* **Try it**: Scan the lines below for "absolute"; report the number of lines that contain it, and only that.

+-------+

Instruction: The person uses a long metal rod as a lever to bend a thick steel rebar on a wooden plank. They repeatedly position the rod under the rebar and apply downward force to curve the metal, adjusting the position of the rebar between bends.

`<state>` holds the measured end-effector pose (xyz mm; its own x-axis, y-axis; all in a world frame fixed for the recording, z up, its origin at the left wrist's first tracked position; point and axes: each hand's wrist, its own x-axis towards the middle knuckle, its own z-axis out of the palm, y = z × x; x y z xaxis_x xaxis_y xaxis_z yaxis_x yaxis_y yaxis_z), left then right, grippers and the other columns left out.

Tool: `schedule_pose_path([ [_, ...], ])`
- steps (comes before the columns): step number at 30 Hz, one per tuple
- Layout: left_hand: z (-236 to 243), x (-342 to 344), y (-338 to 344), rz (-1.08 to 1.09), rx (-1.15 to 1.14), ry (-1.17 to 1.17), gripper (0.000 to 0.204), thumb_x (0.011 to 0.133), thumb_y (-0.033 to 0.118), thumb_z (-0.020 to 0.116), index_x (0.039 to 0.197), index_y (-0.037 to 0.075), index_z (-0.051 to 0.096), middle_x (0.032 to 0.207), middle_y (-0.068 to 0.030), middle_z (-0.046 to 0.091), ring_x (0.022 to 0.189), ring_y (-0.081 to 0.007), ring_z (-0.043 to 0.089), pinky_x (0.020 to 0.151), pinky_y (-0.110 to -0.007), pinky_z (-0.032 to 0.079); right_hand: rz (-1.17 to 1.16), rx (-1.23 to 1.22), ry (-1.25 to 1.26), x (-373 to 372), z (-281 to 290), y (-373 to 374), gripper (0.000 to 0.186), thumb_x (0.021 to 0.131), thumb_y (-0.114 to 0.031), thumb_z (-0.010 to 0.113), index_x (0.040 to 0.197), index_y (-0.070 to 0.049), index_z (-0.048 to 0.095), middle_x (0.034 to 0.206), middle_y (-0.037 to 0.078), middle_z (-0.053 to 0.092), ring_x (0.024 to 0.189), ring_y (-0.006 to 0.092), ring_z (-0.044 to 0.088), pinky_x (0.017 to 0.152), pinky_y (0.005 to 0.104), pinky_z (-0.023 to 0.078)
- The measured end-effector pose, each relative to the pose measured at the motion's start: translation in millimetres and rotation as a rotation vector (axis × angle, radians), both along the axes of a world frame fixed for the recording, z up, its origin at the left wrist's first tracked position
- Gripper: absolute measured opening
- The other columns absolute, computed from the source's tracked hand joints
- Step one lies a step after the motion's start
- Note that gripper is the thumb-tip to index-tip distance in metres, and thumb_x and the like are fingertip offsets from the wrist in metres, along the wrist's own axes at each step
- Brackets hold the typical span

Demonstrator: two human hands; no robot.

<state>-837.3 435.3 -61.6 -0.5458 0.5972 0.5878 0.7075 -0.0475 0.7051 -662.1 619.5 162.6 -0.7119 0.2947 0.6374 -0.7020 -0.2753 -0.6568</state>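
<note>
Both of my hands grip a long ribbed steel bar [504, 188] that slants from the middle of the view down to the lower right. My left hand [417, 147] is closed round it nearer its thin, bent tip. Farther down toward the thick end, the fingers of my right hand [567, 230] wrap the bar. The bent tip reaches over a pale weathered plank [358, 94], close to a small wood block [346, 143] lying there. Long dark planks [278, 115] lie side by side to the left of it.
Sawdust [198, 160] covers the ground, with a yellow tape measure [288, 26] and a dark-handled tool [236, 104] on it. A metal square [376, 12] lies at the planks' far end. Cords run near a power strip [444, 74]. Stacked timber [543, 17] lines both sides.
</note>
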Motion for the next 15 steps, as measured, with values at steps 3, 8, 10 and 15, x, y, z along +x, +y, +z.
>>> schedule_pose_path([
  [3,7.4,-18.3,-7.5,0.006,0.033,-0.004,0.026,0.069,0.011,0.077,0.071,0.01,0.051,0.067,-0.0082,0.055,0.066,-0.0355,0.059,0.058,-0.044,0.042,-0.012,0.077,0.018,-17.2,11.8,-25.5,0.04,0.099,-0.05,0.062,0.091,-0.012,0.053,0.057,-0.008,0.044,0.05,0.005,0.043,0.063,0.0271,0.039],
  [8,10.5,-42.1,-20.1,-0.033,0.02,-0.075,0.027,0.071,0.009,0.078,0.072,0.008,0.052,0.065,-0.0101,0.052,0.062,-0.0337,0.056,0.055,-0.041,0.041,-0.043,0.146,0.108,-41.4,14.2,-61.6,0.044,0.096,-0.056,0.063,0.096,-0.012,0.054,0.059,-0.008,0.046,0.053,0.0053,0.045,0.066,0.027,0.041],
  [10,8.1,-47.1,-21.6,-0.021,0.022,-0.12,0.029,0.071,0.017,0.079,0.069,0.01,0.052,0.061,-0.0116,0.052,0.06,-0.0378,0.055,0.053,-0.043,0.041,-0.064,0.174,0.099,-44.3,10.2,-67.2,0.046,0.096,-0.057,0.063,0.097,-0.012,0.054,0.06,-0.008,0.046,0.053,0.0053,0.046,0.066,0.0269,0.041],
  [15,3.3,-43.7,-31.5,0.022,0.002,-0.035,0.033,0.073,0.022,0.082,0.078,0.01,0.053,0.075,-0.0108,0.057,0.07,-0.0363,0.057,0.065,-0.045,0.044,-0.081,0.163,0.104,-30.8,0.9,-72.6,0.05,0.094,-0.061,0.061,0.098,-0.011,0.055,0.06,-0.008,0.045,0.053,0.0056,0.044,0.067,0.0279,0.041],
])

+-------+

* **Exercise answer**: 2